* TASK PROMPT: What you return must match the records exactly.

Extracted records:

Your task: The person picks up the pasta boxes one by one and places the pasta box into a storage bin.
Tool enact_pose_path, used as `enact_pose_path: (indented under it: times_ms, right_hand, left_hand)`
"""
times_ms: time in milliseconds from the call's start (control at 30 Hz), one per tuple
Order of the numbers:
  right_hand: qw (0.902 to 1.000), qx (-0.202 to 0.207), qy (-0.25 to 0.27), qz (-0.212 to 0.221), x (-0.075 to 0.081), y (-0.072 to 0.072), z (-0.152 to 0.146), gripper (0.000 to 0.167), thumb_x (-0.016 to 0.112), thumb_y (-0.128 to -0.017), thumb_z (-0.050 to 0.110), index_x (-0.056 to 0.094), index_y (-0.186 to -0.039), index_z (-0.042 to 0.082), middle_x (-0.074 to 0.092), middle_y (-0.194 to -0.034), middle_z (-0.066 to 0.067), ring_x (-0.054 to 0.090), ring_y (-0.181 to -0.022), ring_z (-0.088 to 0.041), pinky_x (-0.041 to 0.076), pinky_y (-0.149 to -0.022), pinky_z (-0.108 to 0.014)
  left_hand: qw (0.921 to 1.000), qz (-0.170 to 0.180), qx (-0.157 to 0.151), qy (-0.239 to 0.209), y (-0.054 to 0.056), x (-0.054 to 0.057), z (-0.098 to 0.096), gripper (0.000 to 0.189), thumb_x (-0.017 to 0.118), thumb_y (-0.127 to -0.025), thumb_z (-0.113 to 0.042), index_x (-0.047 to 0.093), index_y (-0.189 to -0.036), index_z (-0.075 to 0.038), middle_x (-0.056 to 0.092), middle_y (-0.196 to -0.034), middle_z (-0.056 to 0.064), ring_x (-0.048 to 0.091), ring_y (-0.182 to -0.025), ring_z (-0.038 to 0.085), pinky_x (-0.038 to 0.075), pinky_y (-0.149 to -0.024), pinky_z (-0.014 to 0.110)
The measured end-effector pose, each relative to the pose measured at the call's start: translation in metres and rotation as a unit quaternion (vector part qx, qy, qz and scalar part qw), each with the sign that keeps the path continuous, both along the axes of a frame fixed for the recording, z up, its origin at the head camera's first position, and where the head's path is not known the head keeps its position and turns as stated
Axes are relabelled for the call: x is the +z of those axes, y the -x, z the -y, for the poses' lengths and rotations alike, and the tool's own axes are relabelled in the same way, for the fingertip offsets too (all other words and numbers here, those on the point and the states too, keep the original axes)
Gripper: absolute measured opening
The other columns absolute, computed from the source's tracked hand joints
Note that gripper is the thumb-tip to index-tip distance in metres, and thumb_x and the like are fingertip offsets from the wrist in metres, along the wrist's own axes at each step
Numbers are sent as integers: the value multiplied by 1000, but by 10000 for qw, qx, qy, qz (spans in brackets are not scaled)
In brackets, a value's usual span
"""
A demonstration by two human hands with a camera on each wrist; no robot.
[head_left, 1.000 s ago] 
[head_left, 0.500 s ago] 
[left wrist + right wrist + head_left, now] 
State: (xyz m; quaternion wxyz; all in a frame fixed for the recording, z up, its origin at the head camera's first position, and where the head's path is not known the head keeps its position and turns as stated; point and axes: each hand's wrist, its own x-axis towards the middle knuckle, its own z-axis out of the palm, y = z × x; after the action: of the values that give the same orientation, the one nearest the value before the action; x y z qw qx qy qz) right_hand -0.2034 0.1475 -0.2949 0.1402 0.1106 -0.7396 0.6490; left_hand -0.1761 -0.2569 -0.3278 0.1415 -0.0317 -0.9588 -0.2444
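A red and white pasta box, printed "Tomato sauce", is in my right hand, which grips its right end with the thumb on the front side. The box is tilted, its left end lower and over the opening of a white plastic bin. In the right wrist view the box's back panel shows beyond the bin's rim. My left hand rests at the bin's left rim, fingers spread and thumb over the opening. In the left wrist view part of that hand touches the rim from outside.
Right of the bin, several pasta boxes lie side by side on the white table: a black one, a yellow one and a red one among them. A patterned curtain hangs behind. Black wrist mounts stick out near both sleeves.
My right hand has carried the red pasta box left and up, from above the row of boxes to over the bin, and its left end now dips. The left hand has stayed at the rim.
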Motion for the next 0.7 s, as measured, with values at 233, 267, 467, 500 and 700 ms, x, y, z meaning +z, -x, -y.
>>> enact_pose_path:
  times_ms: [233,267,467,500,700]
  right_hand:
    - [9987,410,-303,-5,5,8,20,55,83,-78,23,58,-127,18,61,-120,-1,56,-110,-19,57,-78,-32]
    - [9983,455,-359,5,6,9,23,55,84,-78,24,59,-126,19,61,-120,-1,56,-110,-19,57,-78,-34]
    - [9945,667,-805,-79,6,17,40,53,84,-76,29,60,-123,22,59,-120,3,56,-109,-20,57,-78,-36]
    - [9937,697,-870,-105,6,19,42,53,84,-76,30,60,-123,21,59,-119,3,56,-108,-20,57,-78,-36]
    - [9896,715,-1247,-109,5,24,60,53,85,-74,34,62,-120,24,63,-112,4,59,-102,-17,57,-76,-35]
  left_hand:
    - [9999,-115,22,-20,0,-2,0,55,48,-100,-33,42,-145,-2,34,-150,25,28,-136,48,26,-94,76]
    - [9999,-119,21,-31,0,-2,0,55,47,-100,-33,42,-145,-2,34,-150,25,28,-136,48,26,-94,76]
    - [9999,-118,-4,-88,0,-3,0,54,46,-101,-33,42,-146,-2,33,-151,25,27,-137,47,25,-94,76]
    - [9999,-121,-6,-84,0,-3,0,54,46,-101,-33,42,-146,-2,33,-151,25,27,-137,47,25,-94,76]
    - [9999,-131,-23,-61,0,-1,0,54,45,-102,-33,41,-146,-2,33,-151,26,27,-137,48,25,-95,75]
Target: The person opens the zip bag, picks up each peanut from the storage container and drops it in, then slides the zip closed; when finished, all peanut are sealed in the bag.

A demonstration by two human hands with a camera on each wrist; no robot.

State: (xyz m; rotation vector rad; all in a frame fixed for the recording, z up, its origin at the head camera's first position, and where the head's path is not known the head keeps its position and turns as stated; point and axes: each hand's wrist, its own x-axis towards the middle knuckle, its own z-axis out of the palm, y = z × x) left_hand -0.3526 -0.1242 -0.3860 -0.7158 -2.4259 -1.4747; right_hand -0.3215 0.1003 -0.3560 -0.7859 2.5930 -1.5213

* RESPONSE TO THIS TASK:
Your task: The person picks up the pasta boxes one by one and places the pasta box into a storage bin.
Tool enact_pose_path, used as `enact_pose_path: (indented under it: times_ms, right_hand, left_hand)`
"""
times_ms: time in milliseconds from the call's start (control at 30 Hz), one per tuple
Order of the numbers:
  right_hand: qw (0.902 to 1.000), qx (-0.202 to 0.207), qy (-0.25 to 0.27), qz (-0.212 to 0.221), x (-0.075 to 0.081), y (-0.072 to 0.072), z (-0.152 to 0.146), gripper (0.000 to 0.167), thumb_x (-0.016 to 0.112), thumb_y (-0.128 to -0.017), thumb_z (-0.050 to 0.110), index_x (-0.056 to 0.094), index_y (-0.186 to -0.039), index_z (-0.042 to 0.082), middle_x (-0.074 to 0.092), middle_y (-0.194 to -0.034), middle_z (-0.066 to 0.067), ring_x (-0.054 to 0.090), ring_y (-0.181 to -0.022), ring_z (-0.088 to 0.041), pinky_x (-0.041 to 0.076), pinky_y (-0.149 to -0.022), pinky_z (-0.108 to 0.014)
  left_hand: qw (0.921 to 1.000), qz (-0.170 to 0.180), qx (-0.157 to 0.151), qy (-0.239 to 0.209), y (-0.054 to 0.056), x (-0.054 to 0.057), z (-0.098 to 0.096), gripper (0.000 to 0.189), thumb_x (-0.017 to 0.118), thumb_y (-0.127 to -0.025), thumb_z (-0.113 to 0.042), index_x (-0.047 to 0.093), index_y (-0.189 to -0.036), index_z (-0.075 to 0.038), middle_x (-0.056 to 0.092), middle_y (-0.196 to -0.034), middle_z (-0.056 to 0.064), ring_x (-0.048 to 0.091), ring_y (-0.182 to -0.025), ring_z (-0.038 to 0.085), pinky_x (-0.038 to 0.075), pinky_y (-0.149 to -0.024), pinky_z (-0.014 to 0.110)
The measured end-effector pose, each relative to the pose measured at the call's start: translation in metres and rotation as a unit quaternion (vector part qx, qy, qz and scalar part qw), each with the sign that keeps the path continuous, both along the axes of a frame fixed for the recording, z up, its origin at the head camera's first position, and where the head's path is not known the head keeps its position and turns as stated
Axes are relabelled for the call: x is the +z of those axes, y the -x, z the -y, for the poses' lengths and rotations alike, and the tool's own axes are relabelled in the same way, for the fingertip offsets too (all other words and numbers here, those on the point and the states too, keep the original axes)
Gripper: absolute measured opening
The other columns absolute, computed from the source's tracked hand joints
Note that gripper is the thumb-tip to index-tip distance in metres, and thumb_x and the like are fingertip offsets from the wrist in metres, along the wrist's own axes at each step
Numbers are sent as integers: the value multiplied by 1000, but by 10000 for qw, qx, qy, qz (spans in brackets are not scaled)
In brackets, a value's usual span
"""
A demonstration by two human hands with a camera on each wrist; no robot.
[head_left, 1.000 s ago] 
[head_left, 0.500 s ago] 
[left wrist + right wrist + head_left, now] 
State: (xyz m; quaternion wxyz; all in a frame fixed for the recording, z up, its origin at the head camera's first position, and where the head's path is not known the head keeps its position and turns as stated; point and axes: each hand's wrist, its own x-axis towards the middle knuckle, its own z-axis out of the palm, y = z × x; after the action: of the values that give the same orientation, the one nearest the value before the action; x y z qw qx qy qz) right_hand -0.2034 0.1475 -0.2949 0.1402 0.1106 -0.7396 0.6490; left_hand -0.1761 -0.2569 -0.3278 0.1415 -0.0317 -0.9588 -0.2444
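A red and white pasta box, printed "Tomato sauce", is in my right hand, which grips its right end with the thumb on the front side. The box is tilted, its left end lower and over the opening of a white plastic bin. In the right wrist view the box's back panel shows beyond the bin's rim. My left hand rests at the bin's left rim, fingers spread and thumb over the opening. In the left wrist view part of that hand touches the rim from outside.
Right of the bin, several pasta boxes lie side by side on the white table: a black one, a yellow one and a red one among them. A patterned curtain hangs behind. Black wrist mounts stick out near both sleeves.
My right hand has carried the red pasta box left and up, from above the row of boxes to over the bin, and its left end now dips. The left hand has stayed at the rim.
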Motion for the next 0.7 s, as measured, with values at 233, 267, 467, 500 and 700 ms, x, y, z meaning +z, -x, -y.
>>> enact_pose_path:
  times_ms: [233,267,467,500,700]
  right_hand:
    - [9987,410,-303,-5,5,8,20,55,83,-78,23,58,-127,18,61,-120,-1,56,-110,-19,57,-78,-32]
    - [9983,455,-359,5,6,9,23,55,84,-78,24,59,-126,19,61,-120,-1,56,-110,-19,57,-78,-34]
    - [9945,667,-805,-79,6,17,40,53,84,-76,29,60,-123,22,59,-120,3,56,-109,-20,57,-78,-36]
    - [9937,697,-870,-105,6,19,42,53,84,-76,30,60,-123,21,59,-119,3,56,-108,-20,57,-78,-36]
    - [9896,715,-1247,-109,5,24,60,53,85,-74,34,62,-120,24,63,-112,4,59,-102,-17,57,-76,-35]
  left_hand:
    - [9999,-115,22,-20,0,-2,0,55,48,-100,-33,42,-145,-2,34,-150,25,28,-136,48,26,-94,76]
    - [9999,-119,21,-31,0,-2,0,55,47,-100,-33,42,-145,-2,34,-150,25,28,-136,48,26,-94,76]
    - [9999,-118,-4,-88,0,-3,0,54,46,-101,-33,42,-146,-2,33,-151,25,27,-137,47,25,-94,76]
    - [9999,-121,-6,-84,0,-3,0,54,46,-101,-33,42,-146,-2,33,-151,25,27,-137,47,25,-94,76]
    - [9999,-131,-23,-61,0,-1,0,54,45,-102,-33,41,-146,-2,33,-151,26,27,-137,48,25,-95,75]
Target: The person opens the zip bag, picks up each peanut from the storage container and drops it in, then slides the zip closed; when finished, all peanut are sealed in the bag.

A demonstration by two human hands with a camera on each wrist; no robot.

State: (xyz m; rotation vector rad; all in a frame fixed for the recording, z up, its origin at the head camera's first position, and where the head's path is not known the head keeps its position and turns as stated; point and axes: each hand's wrist, its own x-axis towards the middle knuckle, its own z-axis out of the palm, y = z × x) left_hand -0.3526 -0.1242 -0.3860 -0.7158 -2.4259 -1.4747; right_hand -0.3215 0.1003 -0.3560 -0.7859 2.5930 -1.5213

That concludes the answer to this exercise.